■ **EXERCISE DETAILS**: Search the records for the string "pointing", and show each line where it appears.

*** Opening of SUPPLIED DATA ***

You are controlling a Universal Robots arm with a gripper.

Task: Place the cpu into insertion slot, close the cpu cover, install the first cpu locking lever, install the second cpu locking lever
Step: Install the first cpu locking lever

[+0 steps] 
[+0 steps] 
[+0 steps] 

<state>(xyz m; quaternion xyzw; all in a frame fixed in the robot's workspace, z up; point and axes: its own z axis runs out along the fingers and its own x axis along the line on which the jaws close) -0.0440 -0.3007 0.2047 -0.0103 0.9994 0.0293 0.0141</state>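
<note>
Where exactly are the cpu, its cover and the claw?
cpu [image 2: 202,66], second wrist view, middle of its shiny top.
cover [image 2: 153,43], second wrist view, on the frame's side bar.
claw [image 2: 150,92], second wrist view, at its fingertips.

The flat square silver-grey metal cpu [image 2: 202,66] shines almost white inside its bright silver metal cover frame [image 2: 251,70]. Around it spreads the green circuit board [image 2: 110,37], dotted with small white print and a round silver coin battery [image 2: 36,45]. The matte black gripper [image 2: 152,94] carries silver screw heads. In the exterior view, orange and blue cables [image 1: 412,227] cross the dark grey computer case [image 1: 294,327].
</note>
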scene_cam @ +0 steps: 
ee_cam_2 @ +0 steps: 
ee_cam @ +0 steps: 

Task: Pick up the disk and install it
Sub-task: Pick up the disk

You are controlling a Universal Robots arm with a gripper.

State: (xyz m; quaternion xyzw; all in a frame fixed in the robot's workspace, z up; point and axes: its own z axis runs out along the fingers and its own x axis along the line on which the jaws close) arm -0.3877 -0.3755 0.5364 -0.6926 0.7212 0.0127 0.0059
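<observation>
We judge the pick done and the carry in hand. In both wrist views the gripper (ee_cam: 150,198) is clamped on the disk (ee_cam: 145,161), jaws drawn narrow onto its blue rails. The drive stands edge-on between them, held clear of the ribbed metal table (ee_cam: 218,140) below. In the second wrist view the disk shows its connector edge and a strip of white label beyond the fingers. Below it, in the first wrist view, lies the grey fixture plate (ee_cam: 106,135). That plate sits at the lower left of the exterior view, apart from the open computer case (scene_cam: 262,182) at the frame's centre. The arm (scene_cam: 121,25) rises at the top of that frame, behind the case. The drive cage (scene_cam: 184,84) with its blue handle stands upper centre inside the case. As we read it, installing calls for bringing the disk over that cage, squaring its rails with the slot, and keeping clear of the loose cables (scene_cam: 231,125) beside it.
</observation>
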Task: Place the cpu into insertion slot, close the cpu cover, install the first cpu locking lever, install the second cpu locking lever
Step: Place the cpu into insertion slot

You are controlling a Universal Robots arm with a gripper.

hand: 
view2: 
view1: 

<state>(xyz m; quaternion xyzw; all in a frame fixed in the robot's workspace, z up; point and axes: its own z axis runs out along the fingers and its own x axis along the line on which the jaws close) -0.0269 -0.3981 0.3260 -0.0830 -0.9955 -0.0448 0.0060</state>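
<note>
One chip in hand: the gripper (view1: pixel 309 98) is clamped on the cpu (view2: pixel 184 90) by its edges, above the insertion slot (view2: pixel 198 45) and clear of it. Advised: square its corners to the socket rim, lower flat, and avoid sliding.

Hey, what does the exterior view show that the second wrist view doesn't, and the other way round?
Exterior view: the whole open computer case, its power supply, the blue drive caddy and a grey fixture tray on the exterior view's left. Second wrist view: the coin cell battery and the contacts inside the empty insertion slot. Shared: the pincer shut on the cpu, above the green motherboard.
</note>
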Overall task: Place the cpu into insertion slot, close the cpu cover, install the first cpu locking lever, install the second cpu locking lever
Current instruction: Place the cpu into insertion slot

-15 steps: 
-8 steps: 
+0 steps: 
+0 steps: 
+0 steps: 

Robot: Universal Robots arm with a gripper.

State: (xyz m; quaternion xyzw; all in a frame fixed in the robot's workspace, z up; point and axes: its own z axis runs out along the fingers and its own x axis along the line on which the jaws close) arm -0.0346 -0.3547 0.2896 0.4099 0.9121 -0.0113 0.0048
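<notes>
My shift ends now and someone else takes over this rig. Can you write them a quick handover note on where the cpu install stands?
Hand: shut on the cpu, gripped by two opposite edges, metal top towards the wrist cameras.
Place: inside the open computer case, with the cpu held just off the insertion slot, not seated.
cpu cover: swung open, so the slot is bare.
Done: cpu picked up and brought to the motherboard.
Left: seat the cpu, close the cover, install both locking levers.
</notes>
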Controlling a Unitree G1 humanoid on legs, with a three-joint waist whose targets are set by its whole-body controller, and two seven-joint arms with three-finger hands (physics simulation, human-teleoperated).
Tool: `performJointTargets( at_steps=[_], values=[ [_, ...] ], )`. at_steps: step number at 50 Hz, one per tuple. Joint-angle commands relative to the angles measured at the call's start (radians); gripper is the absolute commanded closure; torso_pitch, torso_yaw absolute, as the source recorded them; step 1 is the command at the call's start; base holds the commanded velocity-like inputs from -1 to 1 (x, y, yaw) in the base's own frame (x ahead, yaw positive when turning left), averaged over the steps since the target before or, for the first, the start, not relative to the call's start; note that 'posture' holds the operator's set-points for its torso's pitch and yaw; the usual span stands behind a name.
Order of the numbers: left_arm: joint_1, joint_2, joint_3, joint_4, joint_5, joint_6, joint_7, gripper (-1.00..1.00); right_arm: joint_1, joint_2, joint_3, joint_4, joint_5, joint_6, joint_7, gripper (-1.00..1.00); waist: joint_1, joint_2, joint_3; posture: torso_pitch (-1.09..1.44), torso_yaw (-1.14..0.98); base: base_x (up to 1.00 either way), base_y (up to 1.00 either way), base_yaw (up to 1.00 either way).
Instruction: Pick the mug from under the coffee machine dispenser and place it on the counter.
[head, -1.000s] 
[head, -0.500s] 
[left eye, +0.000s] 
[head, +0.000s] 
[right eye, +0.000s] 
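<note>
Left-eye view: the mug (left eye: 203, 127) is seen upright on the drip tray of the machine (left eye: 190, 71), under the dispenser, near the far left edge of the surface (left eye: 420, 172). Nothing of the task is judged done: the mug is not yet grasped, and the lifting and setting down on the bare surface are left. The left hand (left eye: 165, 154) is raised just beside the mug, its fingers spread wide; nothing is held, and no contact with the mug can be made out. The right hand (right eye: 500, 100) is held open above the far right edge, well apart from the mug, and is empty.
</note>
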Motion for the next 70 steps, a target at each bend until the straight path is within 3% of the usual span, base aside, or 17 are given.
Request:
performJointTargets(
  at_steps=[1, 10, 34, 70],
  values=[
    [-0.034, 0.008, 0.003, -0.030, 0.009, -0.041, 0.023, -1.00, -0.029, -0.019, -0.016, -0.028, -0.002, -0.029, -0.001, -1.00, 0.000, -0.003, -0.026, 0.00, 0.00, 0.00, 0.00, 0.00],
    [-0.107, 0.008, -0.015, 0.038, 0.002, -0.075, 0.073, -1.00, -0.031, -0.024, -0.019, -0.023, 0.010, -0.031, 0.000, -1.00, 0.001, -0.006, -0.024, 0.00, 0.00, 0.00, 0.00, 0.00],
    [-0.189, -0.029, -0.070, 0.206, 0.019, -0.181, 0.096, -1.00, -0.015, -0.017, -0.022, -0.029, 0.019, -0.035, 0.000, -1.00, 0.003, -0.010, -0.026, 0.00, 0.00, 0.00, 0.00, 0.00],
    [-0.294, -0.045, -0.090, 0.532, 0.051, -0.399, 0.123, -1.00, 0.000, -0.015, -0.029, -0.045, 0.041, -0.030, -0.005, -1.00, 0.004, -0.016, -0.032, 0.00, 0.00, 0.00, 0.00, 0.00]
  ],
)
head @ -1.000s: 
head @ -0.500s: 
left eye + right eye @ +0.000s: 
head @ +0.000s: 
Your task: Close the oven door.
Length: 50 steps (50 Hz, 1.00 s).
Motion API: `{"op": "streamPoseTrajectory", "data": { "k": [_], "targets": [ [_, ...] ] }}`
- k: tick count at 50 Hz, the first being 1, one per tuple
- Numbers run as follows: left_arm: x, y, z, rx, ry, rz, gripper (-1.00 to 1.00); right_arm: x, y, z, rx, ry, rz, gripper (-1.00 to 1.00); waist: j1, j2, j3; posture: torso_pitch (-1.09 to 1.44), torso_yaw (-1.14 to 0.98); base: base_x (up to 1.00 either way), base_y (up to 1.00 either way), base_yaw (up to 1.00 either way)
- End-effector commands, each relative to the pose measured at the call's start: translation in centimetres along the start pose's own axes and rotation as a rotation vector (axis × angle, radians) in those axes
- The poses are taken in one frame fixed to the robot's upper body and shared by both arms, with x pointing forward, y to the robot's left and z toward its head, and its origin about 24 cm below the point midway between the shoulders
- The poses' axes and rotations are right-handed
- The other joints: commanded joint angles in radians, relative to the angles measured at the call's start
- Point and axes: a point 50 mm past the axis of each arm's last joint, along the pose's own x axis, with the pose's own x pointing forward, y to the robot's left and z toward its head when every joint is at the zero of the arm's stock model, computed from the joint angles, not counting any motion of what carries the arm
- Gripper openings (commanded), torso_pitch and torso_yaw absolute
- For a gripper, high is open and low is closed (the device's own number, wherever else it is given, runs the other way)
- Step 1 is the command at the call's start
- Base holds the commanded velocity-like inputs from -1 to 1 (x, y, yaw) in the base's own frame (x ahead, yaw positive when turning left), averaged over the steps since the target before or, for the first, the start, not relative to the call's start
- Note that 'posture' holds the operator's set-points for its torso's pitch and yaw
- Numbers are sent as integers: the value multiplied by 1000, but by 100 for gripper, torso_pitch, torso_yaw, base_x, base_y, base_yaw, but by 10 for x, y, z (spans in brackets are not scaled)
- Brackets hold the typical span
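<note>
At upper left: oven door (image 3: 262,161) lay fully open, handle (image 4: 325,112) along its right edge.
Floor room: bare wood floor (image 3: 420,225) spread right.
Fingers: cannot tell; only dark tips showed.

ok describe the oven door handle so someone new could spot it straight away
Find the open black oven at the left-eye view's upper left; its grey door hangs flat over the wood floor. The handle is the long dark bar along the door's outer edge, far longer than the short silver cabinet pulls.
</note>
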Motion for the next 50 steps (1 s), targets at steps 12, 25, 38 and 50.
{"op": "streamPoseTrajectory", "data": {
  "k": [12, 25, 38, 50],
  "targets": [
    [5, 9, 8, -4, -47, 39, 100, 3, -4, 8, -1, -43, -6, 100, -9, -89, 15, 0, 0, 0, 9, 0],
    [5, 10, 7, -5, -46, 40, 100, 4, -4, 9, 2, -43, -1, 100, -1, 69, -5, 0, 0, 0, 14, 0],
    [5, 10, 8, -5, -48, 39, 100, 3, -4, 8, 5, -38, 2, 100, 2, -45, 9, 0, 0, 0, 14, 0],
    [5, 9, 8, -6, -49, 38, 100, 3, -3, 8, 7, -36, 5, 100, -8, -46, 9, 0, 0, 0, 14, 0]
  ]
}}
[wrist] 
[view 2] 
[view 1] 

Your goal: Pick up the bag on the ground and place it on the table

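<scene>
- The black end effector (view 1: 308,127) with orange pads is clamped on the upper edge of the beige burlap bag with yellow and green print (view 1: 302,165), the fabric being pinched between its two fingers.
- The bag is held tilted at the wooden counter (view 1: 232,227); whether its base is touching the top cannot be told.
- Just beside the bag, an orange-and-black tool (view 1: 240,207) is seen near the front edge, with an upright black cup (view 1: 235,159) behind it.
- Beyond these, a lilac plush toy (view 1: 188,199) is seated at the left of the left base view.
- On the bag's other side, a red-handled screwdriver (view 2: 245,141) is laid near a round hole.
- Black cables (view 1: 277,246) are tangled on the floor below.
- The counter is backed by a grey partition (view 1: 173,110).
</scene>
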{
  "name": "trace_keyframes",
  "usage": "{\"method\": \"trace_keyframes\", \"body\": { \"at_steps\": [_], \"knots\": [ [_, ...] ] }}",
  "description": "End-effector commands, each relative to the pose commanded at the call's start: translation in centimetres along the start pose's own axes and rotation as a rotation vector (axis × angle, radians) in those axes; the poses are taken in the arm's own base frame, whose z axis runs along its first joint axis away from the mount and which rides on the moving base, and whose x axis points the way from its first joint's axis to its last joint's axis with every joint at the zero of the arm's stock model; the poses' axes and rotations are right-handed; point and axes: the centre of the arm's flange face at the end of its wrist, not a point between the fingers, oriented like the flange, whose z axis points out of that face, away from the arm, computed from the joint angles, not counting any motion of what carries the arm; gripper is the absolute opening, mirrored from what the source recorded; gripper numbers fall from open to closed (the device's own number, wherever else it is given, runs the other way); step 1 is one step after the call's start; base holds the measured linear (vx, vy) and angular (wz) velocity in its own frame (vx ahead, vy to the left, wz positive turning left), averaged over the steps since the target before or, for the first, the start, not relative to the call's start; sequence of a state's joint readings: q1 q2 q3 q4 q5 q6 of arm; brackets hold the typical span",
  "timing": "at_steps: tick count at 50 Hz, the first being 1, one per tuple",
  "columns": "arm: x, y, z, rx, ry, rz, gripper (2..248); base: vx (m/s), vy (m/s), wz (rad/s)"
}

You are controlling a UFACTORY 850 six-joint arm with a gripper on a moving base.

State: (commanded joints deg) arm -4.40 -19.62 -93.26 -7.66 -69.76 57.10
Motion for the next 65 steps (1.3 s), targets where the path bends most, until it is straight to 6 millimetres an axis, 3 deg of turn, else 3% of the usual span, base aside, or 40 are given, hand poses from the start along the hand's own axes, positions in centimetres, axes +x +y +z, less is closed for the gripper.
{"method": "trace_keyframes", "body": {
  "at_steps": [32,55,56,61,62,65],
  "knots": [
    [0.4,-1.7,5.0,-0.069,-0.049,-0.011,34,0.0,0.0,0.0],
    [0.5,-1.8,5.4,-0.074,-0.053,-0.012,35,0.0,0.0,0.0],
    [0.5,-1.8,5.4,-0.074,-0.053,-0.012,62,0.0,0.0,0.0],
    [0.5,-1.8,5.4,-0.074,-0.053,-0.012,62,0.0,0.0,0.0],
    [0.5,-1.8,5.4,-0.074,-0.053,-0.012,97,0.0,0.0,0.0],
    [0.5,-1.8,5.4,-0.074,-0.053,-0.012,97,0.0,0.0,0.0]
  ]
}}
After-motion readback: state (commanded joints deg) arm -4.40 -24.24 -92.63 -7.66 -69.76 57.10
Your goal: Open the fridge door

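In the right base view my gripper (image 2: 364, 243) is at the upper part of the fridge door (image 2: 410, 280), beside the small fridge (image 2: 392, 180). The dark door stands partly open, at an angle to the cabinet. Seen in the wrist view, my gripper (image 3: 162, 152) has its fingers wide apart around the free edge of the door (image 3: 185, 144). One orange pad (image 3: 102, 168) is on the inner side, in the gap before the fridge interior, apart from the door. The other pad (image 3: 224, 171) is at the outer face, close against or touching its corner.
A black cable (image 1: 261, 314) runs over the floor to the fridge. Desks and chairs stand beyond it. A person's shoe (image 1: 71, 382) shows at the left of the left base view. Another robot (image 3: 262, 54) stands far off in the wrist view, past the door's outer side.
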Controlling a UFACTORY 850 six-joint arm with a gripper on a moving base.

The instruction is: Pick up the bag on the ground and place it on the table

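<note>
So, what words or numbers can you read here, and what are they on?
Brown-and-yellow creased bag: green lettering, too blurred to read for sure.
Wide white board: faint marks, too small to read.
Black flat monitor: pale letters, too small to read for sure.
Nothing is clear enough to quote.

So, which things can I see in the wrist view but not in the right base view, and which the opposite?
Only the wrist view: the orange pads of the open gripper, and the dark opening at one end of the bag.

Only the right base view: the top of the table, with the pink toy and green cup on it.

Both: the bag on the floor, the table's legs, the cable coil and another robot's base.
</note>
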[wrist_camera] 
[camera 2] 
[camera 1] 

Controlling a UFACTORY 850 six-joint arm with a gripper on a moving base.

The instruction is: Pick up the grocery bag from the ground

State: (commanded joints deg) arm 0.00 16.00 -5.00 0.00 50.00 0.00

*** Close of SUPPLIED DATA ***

■ **OUTPUT OF THE EXERCISE**:
- The poses are taken in one frame fixed to the robot's upper body and shared by both arms, with x pointing forward, y to the robot's left and z toward its head, and its origin about 24 cm below the point midway between the shoulders
- Point and axes: a point 50 mm past the axis of each arm's last joint, along the pose's own x axis, with the pose's own x pointing forward, y to the robot's left and z toward its head when every joint is at the zero of the arm's stock model, computed from the joint angles, not counting any motion of what carries the arm

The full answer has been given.